» Problem description
Scan the data for "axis" and copy the lines it appears in.

..............................

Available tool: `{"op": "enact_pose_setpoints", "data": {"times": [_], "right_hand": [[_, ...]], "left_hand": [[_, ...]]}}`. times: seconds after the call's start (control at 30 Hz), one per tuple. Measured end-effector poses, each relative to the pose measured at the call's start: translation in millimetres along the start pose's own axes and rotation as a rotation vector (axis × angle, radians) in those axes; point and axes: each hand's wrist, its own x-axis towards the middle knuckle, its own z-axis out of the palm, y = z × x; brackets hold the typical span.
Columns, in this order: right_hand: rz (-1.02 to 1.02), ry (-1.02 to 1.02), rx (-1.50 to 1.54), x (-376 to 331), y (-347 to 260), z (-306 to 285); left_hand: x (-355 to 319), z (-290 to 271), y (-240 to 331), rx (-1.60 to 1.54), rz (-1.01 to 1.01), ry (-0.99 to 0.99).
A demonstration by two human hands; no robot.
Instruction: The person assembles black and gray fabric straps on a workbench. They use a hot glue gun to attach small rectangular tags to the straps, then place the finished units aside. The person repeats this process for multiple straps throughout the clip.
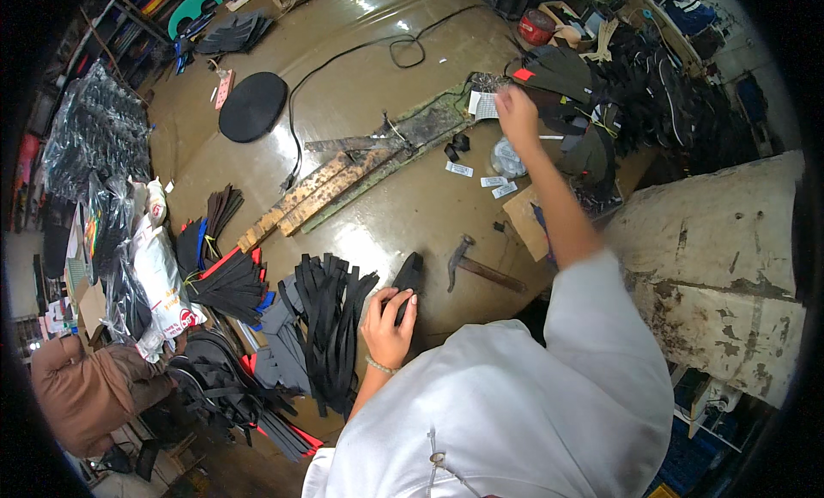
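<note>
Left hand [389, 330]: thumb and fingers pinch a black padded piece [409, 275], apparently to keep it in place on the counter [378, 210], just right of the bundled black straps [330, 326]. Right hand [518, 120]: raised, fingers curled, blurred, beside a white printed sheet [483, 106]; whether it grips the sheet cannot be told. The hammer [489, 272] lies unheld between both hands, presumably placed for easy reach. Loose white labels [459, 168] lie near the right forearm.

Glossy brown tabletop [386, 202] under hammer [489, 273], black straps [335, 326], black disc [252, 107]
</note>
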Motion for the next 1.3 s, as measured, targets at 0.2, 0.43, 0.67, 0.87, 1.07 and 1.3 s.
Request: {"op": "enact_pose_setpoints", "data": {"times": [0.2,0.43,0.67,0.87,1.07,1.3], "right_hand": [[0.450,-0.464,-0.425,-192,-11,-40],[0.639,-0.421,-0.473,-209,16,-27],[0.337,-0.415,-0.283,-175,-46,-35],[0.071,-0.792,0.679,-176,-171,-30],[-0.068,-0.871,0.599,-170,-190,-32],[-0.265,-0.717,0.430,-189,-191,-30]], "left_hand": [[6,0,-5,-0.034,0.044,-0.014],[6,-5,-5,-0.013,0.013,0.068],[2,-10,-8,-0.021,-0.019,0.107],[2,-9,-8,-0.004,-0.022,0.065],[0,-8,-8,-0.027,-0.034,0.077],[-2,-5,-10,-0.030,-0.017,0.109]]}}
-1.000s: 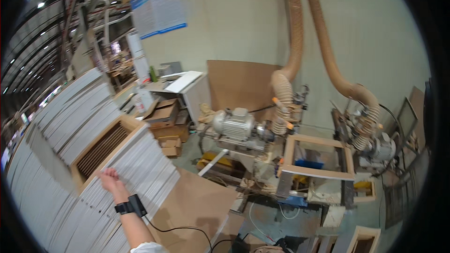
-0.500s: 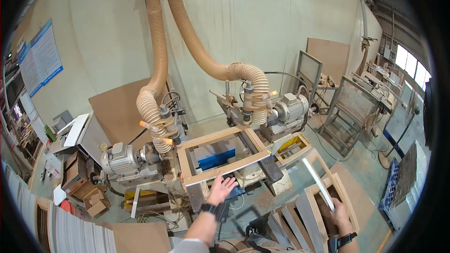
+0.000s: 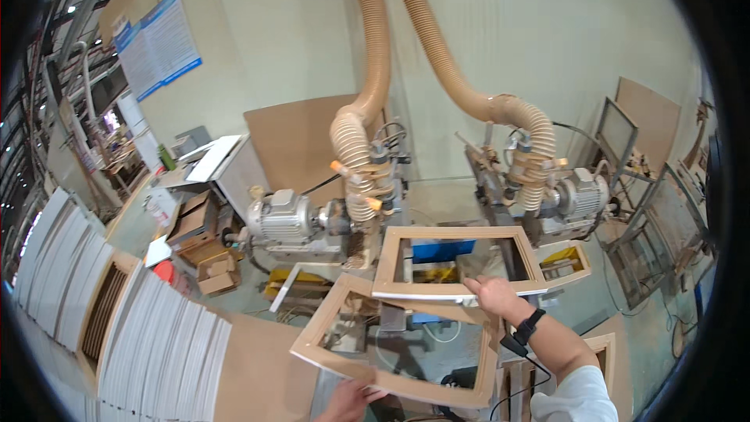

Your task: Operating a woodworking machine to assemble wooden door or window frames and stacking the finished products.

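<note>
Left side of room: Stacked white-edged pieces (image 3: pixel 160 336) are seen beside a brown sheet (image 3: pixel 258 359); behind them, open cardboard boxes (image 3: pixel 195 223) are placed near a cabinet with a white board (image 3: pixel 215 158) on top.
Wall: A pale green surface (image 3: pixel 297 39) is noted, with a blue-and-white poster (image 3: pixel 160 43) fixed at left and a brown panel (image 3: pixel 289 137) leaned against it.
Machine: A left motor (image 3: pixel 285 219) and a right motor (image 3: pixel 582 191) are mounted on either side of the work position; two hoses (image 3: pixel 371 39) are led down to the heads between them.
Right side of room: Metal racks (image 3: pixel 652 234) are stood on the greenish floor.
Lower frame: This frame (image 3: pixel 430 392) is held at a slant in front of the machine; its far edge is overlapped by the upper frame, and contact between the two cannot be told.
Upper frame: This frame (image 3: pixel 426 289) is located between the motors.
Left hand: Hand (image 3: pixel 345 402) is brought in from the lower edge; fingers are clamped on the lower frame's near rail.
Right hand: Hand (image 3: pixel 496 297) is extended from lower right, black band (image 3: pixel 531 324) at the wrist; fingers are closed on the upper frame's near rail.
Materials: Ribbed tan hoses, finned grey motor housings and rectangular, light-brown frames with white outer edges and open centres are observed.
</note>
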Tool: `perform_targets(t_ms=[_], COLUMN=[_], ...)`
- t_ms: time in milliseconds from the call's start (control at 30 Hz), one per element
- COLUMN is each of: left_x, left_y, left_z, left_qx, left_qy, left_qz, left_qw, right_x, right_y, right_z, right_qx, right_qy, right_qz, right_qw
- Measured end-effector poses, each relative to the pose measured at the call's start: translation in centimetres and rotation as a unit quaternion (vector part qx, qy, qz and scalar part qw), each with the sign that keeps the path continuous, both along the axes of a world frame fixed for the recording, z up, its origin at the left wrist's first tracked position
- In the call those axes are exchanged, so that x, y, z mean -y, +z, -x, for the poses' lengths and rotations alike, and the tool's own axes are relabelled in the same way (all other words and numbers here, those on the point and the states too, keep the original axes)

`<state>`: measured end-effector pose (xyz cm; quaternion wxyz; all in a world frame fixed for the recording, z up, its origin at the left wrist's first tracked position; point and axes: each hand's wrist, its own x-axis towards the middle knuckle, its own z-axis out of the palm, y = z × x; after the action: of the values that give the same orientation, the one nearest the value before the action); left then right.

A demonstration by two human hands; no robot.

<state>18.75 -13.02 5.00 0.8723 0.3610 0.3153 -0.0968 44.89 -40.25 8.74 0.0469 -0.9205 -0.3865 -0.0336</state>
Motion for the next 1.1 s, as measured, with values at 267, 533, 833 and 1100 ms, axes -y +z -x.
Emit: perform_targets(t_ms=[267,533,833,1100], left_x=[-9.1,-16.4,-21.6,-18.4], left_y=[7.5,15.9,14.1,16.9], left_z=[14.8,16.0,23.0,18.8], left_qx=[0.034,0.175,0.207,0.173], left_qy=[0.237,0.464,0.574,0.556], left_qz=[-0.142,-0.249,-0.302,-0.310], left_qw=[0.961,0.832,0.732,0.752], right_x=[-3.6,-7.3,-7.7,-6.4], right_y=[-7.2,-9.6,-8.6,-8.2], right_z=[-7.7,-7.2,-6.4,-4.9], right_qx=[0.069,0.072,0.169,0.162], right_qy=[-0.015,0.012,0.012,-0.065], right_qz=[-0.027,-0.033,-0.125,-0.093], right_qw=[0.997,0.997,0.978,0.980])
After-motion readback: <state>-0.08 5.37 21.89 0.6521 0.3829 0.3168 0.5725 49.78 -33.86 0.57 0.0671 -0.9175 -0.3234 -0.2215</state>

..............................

» Result of this task
Available tool: `{"op": "enact_pose_setpoints", "data": {"times": [_], "right_hand": [[_, ...]], "left_hand": [[_, ...]]}}`. times: seconds after the call's start (control at 30 Hz), one per tuple. Measured end-effector poses, each relative to the pose measured at the call's start: translation in millimetres along the start pose's own axes and rotation as a rotation vector (axis × angle, radians) in those axes; point and axes: each hand's wrist, its own x-axis towards the middle knuckle, its own z-axis out of the palm, y = z × x; brackets hold the typical span.
`<state>`: measured end-effector pose (xyz cm; quaternion wxyz; all in a world frame fixed for the recording, z up, its origin at the left wrist's first tracked position; point and axes: each hand's wrist, its own x-axis towards the middle knuckle, its own z-axis out of the palm, y = z × x; after the action: of the values that give the same orientation, the one nearest the value before the action); left then right.

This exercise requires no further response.